Der Gesetzgeber hat in § 109a Abs. 3 AMG bei den sog. traditionellen Arzneimitteln bewusst auf einen Wirksamkeitsnachweis verzichtet. Er hat dies getan, weil es sich um Arzneimittel handelt, die seit langem im Verkehr sind und deren Anwendung kaum Risiken birgt. Nach § 109a Abs. 3 müssen sie auf Behältnis, Umhüllung und Packungsbeilage einen oder mehrere der folgenden Hinweise tragen: "Traditionell angewendet: a) zur Stärkung oder Kräftigung, b) zur Besserung des Befindens, c) zur Unterstützung der Organfunktion, d) zur Vorbeugung, e) als mild wirkendes Arzneimittel." Durch diese den jeweiligen Anwendungsgebieten des § 109a Abs. 3 AMG entsprechenden Hinweise sieht der Gesetzgeber eine ausreichende Aufklärung über Charakter und Funktion dieser Arzneimittel als gegeben an. Das schließt es, wie das Berufungsgericht zutreffend erkannt hat, aus, wegen des fehlenden Wirksamkeitsnachweises unter Berufung auf § 28 Abs. 2 Nr. 1 Buchst. a AMG generell einen Warnhinweis anzuordnen, dass bei gravierenden Beschwerden ein Arzt zu Rate gezogen werden solle. Es kommt hinzu, dass es sich nach § 109 Abs. 3 AMG um freiverkäufliche Arzneimittel handelt. So vertreibt etwa die Klägerin den hier streitigen Pflanzensaft über Reformhäuser. Sie könnte sie aber auch in Lebensmittelläden oder Drogeriemärkten anbieten. Berücksichtigt man diese Vertriebswege neben der vom Gesetzgeber vorgeschriebenen Deklarierung, so ist die Annahme fernliegend, ein Patient werde durch das Vertrauen auf die Heilkraft dieses Mittels von einer wirksamen Behandlung seiner Erkrankung abgehalten. Verzichtet er trotz erheblicher Beschwerden auf eine angemessene und erfolgversprechende Behandlung, kann dies vielfache Gründe haben. In Betracht kommt vor allem eine Fehleinschätzung seines Gesundheitszustandes. Es können aber auch finanzielle oder psychologische Gründe für sein Verhalten ursächlich sein.

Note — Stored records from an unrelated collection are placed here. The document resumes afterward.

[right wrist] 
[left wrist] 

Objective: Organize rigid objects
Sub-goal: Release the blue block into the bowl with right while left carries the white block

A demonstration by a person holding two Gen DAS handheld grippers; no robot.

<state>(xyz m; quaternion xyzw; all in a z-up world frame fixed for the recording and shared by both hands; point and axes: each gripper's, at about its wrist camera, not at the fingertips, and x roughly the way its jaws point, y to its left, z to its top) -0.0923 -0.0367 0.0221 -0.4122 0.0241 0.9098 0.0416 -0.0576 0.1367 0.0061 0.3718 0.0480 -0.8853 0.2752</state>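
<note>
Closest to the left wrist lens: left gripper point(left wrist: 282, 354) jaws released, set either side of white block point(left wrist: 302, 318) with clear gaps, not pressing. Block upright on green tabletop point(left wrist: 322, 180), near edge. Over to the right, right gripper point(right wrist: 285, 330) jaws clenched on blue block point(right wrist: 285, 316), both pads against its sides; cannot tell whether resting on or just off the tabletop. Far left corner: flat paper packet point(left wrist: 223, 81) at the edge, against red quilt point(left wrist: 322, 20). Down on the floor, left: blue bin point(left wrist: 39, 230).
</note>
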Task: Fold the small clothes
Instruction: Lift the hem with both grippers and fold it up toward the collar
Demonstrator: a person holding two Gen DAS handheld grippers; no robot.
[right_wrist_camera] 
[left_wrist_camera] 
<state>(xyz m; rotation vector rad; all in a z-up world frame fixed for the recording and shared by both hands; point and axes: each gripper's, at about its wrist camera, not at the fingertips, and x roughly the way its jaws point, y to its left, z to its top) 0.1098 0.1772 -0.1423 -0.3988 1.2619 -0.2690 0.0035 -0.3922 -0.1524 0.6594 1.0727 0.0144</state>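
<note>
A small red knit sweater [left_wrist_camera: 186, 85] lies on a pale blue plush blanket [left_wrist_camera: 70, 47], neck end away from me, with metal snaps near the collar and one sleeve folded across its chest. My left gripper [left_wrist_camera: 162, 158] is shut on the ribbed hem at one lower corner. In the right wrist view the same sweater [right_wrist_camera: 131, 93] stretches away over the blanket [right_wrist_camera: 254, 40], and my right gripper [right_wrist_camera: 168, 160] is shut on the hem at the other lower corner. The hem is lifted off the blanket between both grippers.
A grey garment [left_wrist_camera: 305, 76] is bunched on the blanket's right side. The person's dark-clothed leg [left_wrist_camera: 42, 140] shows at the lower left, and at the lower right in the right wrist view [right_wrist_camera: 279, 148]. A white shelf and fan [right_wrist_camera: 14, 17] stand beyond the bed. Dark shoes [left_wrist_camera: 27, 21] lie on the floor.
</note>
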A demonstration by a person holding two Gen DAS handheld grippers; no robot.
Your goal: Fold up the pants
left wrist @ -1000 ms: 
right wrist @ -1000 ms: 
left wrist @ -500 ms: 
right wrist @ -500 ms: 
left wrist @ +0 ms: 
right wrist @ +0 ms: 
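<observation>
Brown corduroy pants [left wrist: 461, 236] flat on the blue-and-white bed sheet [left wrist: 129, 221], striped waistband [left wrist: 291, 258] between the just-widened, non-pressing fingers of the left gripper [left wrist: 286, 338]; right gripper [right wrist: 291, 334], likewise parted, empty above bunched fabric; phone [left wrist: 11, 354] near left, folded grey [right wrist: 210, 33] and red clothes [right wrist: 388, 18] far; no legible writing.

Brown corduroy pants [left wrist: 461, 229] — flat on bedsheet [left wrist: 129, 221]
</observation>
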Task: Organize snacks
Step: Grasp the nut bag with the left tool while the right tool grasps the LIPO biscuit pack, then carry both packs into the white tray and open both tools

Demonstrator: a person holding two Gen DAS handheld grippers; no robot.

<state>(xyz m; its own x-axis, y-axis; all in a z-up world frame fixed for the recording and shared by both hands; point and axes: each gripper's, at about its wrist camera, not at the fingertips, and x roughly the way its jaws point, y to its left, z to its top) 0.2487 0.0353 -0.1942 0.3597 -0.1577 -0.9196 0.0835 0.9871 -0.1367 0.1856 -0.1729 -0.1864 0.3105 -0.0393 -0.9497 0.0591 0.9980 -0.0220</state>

Der von der Beklagten angeordnete Warnhinweis verlässt auch insofern das System des Arzneimittelgesetzes, als er mit dem dafür genannten Grund des fehlenden Wirksamkeitsnachweises nicht korreliert. Das Arzneimittelgesetz verlangt in § 25 Abs. 2 Nr. 4 AMG im Allgemeinen den Nachweis der therapeutischen Wirksamkeit von Arzneimitteln, um zu verhindern, dass der Patient durch die Einnahme eines unwirksamen Präparats von der Verwendung eines wirksamen Arzneimittels abgehalten wird. Darauf zielt die angefochtene Auflage aber nicht. Sie beinhaltet vielmehr die Aufforderung an den Patienten, bei - recht diffus umschriebenen - gesundheitlichen Beeinträchtigungen sich einer ärztlichen Untersuchung zu unterziehen, um festzustellen, ob den Beschwerden eine ernsthafte Erkrankung zugrunde liegt. Der angefochtene Warnhinweis soll also nicht den Einsatz eines wirksamen anstelle eines unwirksamen Arzneimittels gewährleisten. Mit der Begründung, dass traditionelle Arnzeimittel ja nicht ohne Grund eingenommen würden und dieser Grund möglicherweise eine ernste Erkrankung sei, soll der Patient vielmehr zu einer ärztlichen Abklärung seines Gesundheitszustandes veranlasst werden. Dafür ist im Rahmen der Zulassung nach § 109a Abs. 3 AMG kein Raum.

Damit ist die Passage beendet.